To extricate herself from an awkward conversation, Phyllida asked, “Is Sky your real name?”

“No, it’s Janice really but that’s not particularly cosmic, is it?” responded Sky, smiling gently, realising that perhaps she’d been a bit unkind to her hostess.

What a strange sight it was to see the advocates of ‘The Age of Aquarius’, dressed in their brightly coloured Indian cotton clothes, hair festooned with flowers, beads and bells around their necks, eating cucumber sandwiches in the front parlour of the 17th-century vicarage.

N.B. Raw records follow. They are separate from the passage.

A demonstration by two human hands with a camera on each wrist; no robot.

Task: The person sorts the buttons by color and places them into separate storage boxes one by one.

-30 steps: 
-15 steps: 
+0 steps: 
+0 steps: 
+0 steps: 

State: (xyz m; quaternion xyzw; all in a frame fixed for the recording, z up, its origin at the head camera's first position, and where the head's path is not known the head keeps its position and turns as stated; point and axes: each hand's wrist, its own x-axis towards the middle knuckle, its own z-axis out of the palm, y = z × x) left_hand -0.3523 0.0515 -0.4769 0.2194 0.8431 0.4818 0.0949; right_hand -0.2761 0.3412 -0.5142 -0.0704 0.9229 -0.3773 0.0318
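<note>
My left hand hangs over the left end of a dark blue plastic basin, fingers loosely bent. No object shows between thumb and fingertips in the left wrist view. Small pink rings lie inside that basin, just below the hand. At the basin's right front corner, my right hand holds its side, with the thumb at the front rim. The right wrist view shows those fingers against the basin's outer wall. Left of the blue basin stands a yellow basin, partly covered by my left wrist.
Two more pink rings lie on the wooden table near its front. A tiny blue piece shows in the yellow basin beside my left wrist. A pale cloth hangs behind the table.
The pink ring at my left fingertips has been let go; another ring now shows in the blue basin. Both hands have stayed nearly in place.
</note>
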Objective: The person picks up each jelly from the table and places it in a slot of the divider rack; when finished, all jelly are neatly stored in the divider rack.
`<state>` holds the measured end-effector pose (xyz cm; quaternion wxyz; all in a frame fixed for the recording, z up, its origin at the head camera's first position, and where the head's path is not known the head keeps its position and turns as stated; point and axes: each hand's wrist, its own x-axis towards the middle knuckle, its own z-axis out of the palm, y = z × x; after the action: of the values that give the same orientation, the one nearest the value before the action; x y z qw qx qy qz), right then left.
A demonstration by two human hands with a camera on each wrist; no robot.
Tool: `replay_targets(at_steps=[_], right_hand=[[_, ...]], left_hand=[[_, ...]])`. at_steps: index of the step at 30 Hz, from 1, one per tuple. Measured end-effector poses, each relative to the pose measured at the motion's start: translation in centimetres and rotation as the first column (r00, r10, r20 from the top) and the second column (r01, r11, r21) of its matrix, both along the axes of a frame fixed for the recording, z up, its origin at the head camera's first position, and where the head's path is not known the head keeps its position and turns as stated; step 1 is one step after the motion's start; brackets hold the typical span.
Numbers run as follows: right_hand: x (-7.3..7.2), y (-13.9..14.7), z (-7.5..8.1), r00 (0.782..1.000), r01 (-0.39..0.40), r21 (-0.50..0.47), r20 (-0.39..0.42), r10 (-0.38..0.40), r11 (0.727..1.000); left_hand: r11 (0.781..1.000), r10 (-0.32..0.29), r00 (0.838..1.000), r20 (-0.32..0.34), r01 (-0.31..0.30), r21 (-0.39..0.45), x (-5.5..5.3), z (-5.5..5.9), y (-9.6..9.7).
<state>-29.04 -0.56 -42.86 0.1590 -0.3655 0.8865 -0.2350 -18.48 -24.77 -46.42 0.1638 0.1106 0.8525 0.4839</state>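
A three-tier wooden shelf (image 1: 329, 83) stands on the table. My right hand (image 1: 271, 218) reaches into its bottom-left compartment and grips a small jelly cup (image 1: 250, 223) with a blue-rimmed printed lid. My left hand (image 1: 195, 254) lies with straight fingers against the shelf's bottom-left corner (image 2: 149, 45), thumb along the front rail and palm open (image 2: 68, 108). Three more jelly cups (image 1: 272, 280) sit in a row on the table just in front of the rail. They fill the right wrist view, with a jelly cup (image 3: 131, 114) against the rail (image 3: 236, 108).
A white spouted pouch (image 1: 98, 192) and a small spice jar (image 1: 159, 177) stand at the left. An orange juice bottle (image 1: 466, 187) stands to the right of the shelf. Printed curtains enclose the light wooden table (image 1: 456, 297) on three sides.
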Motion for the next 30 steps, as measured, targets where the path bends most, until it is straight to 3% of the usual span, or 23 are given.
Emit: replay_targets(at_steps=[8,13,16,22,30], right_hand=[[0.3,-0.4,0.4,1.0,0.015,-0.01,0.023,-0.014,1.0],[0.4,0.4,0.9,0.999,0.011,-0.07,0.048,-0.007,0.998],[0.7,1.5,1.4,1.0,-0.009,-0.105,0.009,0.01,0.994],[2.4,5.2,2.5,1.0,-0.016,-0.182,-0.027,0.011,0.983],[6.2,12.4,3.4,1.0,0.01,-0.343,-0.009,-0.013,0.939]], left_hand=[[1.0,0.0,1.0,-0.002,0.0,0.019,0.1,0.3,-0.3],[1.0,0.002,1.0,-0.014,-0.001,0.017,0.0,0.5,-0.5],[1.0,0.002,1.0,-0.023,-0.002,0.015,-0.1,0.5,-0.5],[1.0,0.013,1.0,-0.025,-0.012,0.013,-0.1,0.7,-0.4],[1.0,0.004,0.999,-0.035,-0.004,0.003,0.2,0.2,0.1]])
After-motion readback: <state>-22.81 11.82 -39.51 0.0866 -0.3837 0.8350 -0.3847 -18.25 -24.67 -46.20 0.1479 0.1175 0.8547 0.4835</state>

Yet somehow the conversation flowed easily. Neither side was judgemental. Everyone showed a genuine interest in the other’s thoughts and opinions.

“Yes,” enthused Sky, in response to Phyllida’s inquiry about the music festival, “Jefferson Airplane were brilliant. And the lead singer of Tyrannosaurus Rex had a charisma about him that was astral.

“What sort of music do you like?”

Phyllida replied, ‘Don’t laugh, but I quite like Cliff Richard.”

“Yes, he was quite big in his day, I remember,” said Forest, keeping a straight face with difficulty.

The buttered scones with cream and strawberry jam went down really well, Phyllida had been concerned in case they weren’t quite vegetarian enough.

“What sort of food can you eat?” enquired the Vicar’s wife, believing that the options must be fairly limited.

Sky explained, “Obviously, all sorts of vegetables. Nuts and pulses can be used to add variety. We all eat dairy products because the animals aren’t actually killed. Kev occasionally eats fish too.

“I’ll tell you what, I’ve had some Adzuki Beans soaking and I’m planning to make them into burgers, as you’ve both been so kind, why don’t you come down to the van for supper?” offered Sky.